Technical SEO

Index Coverage Report

Shahid Maqbool

By Shahid Maqbool
On Apr 5, 2023

Index Coverage Report

What is an Index Coverage Report?

Index Coverage Report is found in Google Search Console, which provides a detailed report on the indexing status of all the URLs on your website.

This report helps get the indexing status of your website URLs and informs you about various issues. As a result, it will enable you to promptly address different website issues and make your pages indexable.

The Index Coverage Report explained

If you want an index coverage report of your website, go to Google Search Console and log in to it. Now select your property (website). Verify it.

You will get the report in Coverage under the Index section of GSC on the left side.
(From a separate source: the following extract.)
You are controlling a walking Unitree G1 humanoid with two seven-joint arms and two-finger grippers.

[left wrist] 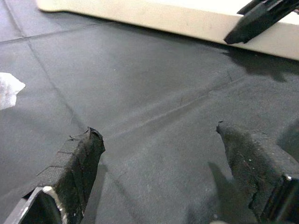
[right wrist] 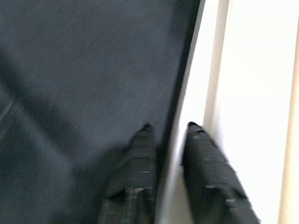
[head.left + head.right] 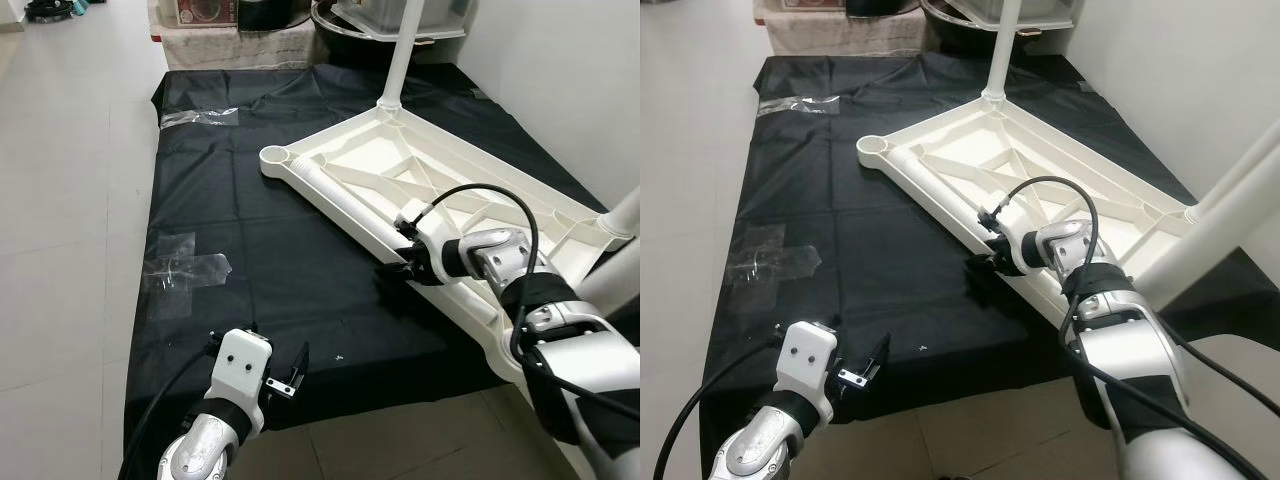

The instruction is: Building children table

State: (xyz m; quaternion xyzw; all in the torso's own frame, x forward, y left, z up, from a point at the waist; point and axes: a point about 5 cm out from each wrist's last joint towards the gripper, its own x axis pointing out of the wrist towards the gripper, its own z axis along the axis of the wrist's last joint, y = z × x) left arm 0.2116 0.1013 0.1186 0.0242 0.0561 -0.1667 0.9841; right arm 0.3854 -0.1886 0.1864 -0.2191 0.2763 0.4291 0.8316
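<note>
Two legs (image 3: 396, 55) stand in the upturned tabletop (image 3: 430, 185), two remain; my right gripper (image 2: 167, 128) pinches its rim, left gripper (image 1: 159, 135) jaws spread idle.

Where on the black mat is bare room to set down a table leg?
Free: the black mat between the taped patch and the upturned tabletop. Crowded: the tabletop's near edge, where the right gripper sits.

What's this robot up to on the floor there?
It is putting together a small white table. The tabletop lies upside down on a black mat, with two legs already standing up from its corners. The right hand pinches the tabletop's near edge, while the left hand hovers open over the mat.
</note>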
This report will show four sections or status categories. Each one is explained below.

Valid

The URLs that appear under this section are valid, and they do not need further action.

Valid with warnings

These are the valid pages indexed by Google but contain some issues that need to be resolved.

Error 

The URLs that appear under this category contain critical errors that prevent them from getting indexed by Google and appearing in search results.

Google thinks you want these pages to get indexed, but some errors are preventing them.

Excluded 

These URLs are entirely excluded from indexing and need to be fixed. Google thinks this is intentional, as you have yet to submit specific URLs to Google for indexing. 
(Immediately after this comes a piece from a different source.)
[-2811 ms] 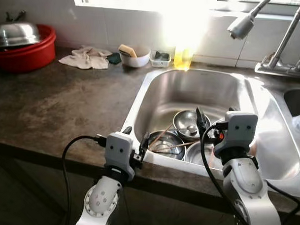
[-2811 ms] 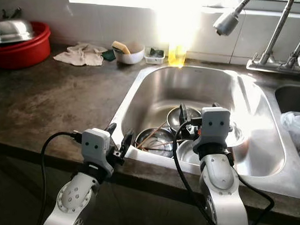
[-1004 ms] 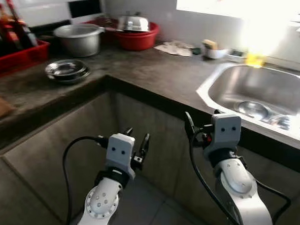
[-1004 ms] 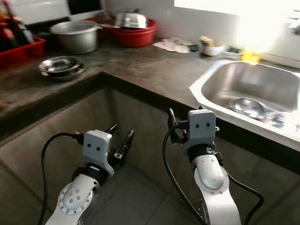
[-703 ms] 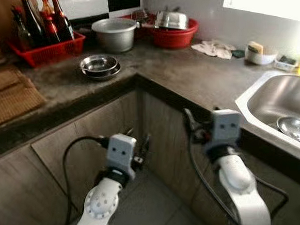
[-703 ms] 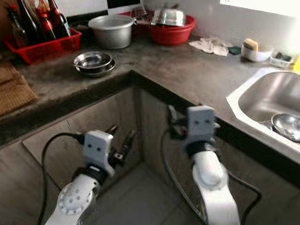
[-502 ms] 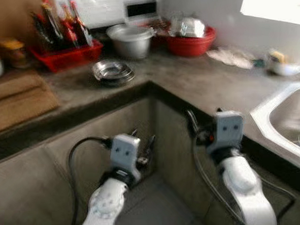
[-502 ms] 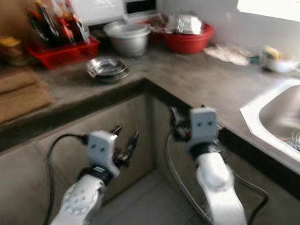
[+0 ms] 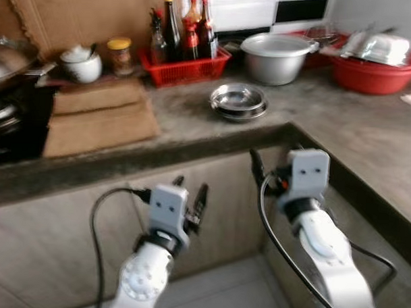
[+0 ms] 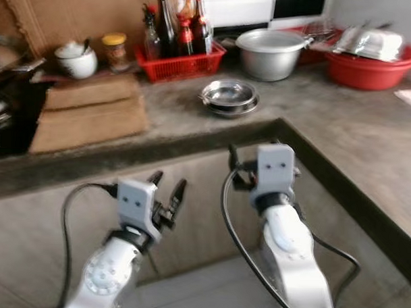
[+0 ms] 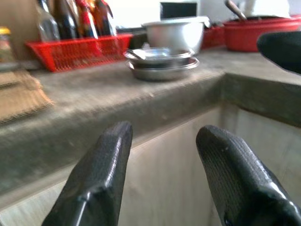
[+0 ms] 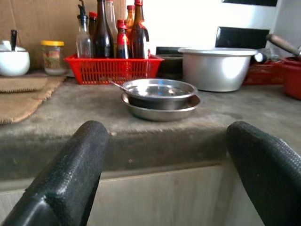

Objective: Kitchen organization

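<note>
A stack of steel bowls (image 9: pixel 238 101) with a spoon in it rests on the dark stone counter (image 9: pixel 193 126), near the inner corner. Behind it stand a red basket of sauce bottles (image 9: pixel 185 62) and an aluminium pot (image 9: pixel 276 58). My left gripper (image 9: pixel 191 189) hangs below the counter edge in front of the cabinet face, open and holding nothing. My right gripper (image 12: pixel 164 146) is also open and empty. It is held just under the counter's edge and points toward the bowls (image 12: pixel 160 96).
A red basin with a steel lid (image 9: pixel 377 62) sits at the far right of the counter. Woven mats (image 9: pixel 99 116), a white lidded pot (image 9: pixel 80 65) and a jar (image 9: pixel 119 55) lie to the left, beside a black stove (image 9: pixel 11 123). Tiled floor (image 9: pixel 234 290) lies below.
The view has swung left from the sink to the corner counter, so bottles, mats and stove now show. Both arms keep their pose, fingers open.
</note>
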You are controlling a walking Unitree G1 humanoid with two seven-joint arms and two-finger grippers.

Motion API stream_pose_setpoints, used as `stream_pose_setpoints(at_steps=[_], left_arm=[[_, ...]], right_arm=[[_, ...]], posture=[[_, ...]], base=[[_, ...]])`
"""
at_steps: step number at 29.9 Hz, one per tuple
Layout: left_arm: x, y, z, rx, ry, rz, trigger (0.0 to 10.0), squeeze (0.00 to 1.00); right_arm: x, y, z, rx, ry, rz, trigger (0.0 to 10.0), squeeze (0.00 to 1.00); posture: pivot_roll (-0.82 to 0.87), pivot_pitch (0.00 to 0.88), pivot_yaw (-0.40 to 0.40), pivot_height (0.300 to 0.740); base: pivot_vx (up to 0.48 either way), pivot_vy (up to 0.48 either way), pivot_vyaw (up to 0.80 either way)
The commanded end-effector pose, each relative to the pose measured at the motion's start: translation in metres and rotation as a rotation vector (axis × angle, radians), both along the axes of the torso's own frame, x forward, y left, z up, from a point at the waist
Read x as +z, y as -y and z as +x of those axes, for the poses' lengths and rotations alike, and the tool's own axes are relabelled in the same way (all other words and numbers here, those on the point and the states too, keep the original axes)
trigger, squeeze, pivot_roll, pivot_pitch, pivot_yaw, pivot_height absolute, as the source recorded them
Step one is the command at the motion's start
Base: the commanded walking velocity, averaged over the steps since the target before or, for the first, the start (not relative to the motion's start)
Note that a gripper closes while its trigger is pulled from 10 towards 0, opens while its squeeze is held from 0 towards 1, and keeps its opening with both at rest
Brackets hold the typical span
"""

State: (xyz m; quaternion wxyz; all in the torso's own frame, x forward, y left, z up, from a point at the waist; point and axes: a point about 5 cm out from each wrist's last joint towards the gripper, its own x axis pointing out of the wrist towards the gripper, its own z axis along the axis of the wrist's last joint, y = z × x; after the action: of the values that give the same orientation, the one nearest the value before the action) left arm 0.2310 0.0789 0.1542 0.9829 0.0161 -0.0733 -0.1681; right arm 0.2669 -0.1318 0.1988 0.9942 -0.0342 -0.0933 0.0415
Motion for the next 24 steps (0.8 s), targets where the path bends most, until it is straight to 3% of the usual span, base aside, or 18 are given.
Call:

Google does not index the Error and Excluded URLs. These two must be addressed quickly.

Now we will discuss each category and the possible issues a website may face. We will not discuss the valid URLs as these are already indexed and encounter no issues.

Valid with warnings

Issues under this category can appear in two forms:

Indexed, though blocked by robots.txt

This indicates that Google has indexed your URL even though you have blocked it in robots.txt.

Normally, Google avoids indexing these URLs, but in that particular case, Google might have discovered the links and indexed them.

Action required: Download the list of all URLs that appear under this category. Check which URLs you want to keep as indexed and which you don’t.

Make sure to update your robots.txt file with a noindex directive for the URLs you don’t want to get indexed by Google.

Now go to Index Coverage Report of GSC and click Validate fix to send a request to Google to re-evaluate this URL.

Indexed without content

You will see this warning when Google has indexed your pages, but they contain no content. This may happen:

  • When your pages have little to no content

  • Cloaked

  • Blocked by robots.txt or Meta tags and makes Google unable to render the page content properly

  • Content structure and format are poor

Action required: Check the error pages to see how they look. Use the URL Inspection Tool of GSC to see how these URLs look to Google.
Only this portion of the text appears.